The company said the study results are expected to support discussions with the FDA on the design of a planned U.S. pivotal trial and a future submission to expand the HeartBeam System’s indication beyond arrhythmia assessment to include heart attack detection. HeartBeam is also evaluating whether completing enrollment ahead of its previously anticipated third-quarter 2026 timeline could support a more accelerated regulatory pathway.
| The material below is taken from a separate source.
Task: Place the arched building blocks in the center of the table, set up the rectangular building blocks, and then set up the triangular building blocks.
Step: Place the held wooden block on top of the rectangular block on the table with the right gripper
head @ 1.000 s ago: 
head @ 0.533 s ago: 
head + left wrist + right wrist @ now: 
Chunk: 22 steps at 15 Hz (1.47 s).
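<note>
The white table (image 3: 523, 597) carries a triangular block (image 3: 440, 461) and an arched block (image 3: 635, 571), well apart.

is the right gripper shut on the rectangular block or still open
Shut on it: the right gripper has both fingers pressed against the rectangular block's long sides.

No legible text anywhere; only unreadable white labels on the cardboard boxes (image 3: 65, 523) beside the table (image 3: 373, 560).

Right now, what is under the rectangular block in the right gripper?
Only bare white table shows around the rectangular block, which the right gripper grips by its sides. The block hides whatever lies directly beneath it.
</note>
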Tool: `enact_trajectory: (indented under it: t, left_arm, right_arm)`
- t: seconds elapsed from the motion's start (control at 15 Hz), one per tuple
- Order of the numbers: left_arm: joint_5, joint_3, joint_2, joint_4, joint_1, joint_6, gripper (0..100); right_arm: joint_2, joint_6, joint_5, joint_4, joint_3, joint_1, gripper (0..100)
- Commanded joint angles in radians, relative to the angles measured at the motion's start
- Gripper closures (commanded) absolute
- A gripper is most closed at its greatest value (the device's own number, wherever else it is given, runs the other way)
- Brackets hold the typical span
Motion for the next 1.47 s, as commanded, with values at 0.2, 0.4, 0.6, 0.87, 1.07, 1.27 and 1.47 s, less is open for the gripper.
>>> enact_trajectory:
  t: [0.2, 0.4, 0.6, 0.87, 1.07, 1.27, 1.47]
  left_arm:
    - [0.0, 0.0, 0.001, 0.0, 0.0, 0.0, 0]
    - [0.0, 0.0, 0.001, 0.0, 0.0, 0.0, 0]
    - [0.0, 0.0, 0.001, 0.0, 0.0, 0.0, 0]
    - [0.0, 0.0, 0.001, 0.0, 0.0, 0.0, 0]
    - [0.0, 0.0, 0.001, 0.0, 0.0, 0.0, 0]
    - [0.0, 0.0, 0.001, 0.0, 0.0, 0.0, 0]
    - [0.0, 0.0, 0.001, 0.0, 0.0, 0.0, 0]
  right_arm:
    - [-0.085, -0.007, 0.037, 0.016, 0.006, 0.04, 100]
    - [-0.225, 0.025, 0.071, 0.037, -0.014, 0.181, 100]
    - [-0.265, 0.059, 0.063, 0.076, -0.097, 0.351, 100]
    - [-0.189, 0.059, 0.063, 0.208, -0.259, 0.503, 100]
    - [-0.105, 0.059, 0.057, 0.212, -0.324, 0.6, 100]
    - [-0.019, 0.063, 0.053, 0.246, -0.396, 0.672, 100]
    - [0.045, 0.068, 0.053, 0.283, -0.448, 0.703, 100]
HeartBeam’s 3D ECG technology, which received FDA clearance for arrhythmia assessment in December 2024 and for 12-lead ECG synthesis software in December 2025, is designed for portable devices that can be used wherever the patient is. The platform aims to deliver actionable heart intelligence, allowing physicians to identify cardiac health trends and acute conditions and direct patients to appropriate care outside of a medical facility.
The successful completion of this pilot study marks a significant milestone for the company, potentially accelerating the path to market for a heart attack detection indication. The company holds over 20 issued patents related to its technology enablement. For more details on the intended use of its technology, refer to the Cleared Indications for Use at https://www.heartbeam.com/indications.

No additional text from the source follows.